The strategy I came up with is as follows: take the Russell 1000 index chart and plot a 100 day Hull moving average and a 600 day Hull moving average, and when the 100 day moving average is above the 600 day moving average, allocate 90% to the Russell 1000 High Beta ETF, and 10% to the Russell 1000 Low Beta ETF. If the opposite occurs when the 100 day moving average is below the 600 day moving average, then the allocations are reversed, 90% to the low beta ETF, and 10% to the high beta ETF. The strategy is what I call intermediate term buy and hold, because using this strategy you would have made 11 trades in nearly 7 years, or about 1-2 trades per year, and the holding times vary from a couple months to around a year and a half.

The 90-10 strategy has outperformed the Russell 1000 index by 22.92% since the beginning of 2005. Also, another benefit is that the 90-10 strategy minimized the drawdown compared to if you would have just bought the Russell 1000 Index. The strategy works well when the short moving average crosses below the long moving average as described above, being overweight low beta softened the fall that occurred from late 2007 until March 2009. The reason for that is the top 3 sectors by weight in the index are consumer defensive, health care, and utilities, which tend to do better when the market is falling.

The strategy also works well when the short moving average crosses above long moving average because when that occurs the markets are moving upward, and being overweight the high beta would have outperformed from the stock market bottom in March 2009, until the end of October 2011. The reason for this outperformance is the top 3 sectors by weight in the index are industrials, technology, and energy, which tend to do better when the market is rising.

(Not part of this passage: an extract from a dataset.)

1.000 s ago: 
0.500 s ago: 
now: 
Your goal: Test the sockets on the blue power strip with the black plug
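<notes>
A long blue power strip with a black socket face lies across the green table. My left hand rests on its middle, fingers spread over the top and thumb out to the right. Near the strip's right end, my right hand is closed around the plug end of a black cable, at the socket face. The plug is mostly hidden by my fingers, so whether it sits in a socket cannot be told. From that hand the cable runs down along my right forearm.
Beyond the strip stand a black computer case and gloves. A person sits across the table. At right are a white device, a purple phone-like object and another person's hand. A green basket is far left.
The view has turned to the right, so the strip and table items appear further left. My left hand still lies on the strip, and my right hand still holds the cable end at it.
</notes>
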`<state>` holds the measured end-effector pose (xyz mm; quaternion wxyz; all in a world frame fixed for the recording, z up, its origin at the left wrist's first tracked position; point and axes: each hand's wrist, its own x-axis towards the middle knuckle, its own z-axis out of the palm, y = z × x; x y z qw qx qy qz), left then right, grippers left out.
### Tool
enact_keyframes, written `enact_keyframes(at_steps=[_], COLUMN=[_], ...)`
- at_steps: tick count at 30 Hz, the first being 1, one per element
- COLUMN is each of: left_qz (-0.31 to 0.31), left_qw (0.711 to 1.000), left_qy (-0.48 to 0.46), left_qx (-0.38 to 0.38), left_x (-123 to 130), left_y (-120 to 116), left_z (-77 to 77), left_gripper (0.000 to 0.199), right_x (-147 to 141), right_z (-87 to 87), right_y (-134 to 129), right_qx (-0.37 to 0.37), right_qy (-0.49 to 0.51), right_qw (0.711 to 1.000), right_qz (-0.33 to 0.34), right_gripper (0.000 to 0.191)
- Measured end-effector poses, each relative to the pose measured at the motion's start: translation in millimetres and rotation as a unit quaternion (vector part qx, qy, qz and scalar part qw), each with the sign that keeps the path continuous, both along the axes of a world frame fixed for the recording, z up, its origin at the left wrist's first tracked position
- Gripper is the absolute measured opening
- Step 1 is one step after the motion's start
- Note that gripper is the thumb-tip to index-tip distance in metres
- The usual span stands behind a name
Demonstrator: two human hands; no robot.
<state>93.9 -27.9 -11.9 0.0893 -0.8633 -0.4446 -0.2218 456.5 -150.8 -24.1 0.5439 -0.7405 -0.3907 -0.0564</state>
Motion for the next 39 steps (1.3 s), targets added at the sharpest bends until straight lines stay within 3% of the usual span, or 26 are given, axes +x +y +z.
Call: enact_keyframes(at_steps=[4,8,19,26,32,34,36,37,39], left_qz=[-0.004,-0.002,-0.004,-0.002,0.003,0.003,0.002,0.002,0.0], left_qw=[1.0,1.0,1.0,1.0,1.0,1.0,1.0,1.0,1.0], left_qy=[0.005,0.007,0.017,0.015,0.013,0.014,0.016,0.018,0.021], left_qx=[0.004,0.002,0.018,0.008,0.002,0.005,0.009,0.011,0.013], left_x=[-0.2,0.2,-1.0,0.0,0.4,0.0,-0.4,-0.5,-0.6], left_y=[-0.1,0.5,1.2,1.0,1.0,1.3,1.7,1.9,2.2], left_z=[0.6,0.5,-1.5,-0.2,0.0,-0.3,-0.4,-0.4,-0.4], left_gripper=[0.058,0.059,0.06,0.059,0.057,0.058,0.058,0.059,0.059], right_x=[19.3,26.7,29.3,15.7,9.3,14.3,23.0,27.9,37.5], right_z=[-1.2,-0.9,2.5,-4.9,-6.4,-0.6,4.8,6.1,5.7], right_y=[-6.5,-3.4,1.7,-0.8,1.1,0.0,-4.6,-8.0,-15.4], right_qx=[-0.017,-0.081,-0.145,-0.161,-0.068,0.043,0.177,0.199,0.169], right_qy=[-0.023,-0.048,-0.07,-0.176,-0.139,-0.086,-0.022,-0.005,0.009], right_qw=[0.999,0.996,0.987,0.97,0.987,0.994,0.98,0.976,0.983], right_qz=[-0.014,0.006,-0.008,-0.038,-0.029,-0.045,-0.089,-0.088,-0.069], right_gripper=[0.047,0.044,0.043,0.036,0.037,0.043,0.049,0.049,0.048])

Statistics from the strategy

Return

Max draw from start

90-10 Strategy

45.90%

-21.90%

Russell 1000

22.98%

-38.06%

The following is a chart of the performance of the 90-10 strategy against the Russell 1000 Index with index data from January 3rd 2005, until October 31st 2011. The data from Russell Indexes website for the Russell 1000 Index, Russell 1000 High beta index, and the Russell 1000 Low beta index all included dividends.

The 90-10 Strategy did underperform from 2005 until the middle of 2007, but from the end of 2007 until the end of October this year the strategy has greatly outperformed the Russell 1000.